# Work to complete
Below are some entries; state how many of their lines contain the word "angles", with nothing else in the reply.

# Task data
----
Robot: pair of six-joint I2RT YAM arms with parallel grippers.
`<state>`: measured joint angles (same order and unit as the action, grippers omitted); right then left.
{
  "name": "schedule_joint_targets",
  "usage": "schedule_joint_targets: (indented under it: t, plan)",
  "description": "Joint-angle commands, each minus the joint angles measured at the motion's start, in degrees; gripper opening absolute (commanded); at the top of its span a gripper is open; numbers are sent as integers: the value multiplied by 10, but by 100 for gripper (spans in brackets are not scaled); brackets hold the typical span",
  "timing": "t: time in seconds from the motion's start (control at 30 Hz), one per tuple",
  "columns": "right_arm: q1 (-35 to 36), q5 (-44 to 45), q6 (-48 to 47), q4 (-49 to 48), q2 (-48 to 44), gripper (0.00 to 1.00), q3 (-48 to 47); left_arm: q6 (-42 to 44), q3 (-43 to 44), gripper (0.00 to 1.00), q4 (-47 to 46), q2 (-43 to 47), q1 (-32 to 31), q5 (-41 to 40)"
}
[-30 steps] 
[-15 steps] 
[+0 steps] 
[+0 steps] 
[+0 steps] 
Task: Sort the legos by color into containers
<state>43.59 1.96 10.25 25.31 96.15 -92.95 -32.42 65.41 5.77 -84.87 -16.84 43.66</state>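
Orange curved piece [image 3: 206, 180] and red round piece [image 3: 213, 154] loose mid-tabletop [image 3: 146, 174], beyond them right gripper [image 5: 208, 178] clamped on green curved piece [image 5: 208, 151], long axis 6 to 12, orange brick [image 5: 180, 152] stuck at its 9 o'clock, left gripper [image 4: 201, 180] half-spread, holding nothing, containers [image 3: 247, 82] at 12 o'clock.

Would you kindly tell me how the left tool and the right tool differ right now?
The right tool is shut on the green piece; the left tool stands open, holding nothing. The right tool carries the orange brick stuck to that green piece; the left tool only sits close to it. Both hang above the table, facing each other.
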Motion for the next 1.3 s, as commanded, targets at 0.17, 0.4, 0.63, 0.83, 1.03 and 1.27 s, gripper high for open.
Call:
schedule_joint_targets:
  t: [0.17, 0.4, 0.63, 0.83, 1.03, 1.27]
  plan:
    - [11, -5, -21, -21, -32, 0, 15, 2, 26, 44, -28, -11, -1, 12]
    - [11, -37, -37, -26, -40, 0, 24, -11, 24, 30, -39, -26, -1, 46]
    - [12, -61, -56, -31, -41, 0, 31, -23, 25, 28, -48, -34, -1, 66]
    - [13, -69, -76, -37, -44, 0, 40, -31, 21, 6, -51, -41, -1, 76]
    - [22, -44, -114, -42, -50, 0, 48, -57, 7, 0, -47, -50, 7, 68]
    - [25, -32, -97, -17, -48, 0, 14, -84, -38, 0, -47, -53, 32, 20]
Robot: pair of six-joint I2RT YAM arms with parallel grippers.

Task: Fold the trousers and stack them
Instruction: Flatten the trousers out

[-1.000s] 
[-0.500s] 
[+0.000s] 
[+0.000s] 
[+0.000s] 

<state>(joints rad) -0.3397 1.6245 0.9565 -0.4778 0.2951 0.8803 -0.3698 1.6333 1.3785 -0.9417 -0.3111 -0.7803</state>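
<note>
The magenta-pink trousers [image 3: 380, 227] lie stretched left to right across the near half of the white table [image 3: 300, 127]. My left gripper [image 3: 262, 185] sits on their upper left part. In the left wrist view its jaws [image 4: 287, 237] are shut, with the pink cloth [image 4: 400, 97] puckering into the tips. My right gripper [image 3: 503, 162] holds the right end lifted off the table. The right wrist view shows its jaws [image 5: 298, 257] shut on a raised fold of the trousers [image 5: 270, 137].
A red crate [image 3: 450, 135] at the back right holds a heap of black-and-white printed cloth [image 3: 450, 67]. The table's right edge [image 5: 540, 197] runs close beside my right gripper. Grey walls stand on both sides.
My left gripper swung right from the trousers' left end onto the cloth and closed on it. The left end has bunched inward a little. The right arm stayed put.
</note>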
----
# Task response
2